◆ EXERCISE: Within the listing, how many lines hold the word "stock"? Give the number by itself.

◆ STORED DATA:

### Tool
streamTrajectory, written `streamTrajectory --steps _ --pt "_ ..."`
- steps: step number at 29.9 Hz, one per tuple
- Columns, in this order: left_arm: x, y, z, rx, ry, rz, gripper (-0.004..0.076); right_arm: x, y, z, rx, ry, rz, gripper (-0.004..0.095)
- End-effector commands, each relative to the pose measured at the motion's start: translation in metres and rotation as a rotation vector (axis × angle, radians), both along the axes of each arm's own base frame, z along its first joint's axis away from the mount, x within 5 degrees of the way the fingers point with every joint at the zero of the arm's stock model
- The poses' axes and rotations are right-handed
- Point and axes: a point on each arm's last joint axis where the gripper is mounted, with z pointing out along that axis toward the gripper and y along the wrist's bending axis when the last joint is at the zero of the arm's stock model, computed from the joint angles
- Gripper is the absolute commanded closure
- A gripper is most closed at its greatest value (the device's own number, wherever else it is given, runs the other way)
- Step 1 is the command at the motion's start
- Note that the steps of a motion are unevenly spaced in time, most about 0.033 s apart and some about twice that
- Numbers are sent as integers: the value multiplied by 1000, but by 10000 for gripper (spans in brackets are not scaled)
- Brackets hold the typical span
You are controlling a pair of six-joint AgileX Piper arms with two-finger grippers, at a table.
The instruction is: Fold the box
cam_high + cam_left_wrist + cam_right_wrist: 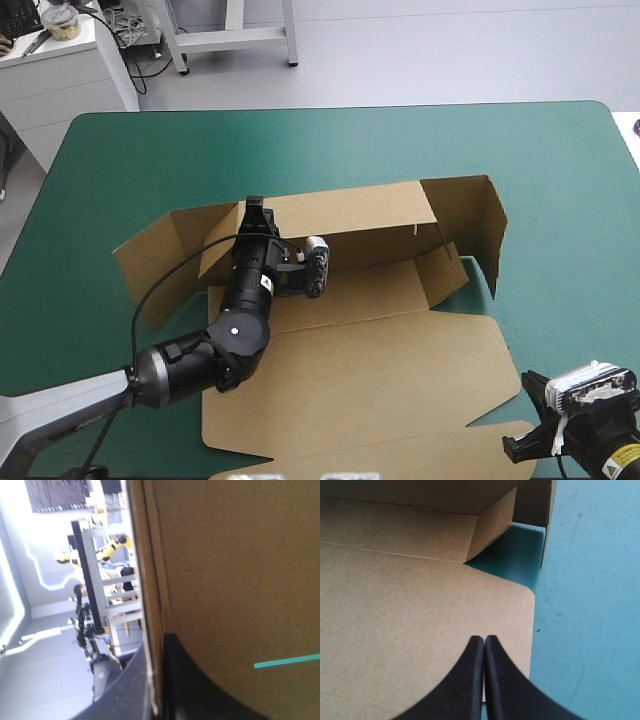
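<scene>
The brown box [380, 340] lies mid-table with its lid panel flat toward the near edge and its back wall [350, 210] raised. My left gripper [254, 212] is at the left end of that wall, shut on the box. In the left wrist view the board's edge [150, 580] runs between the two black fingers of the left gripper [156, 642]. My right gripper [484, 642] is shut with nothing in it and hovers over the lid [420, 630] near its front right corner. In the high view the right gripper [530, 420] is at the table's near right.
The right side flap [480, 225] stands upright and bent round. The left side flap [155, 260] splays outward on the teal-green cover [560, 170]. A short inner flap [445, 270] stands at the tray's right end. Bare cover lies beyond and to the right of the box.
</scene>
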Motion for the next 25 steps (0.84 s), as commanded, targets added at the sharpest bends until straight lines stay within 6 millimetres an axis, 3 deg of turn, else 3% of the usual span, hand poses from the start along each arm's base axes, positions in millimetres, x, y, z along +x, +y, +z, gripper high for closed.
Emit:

◆ EXERCISE ANSWER: 2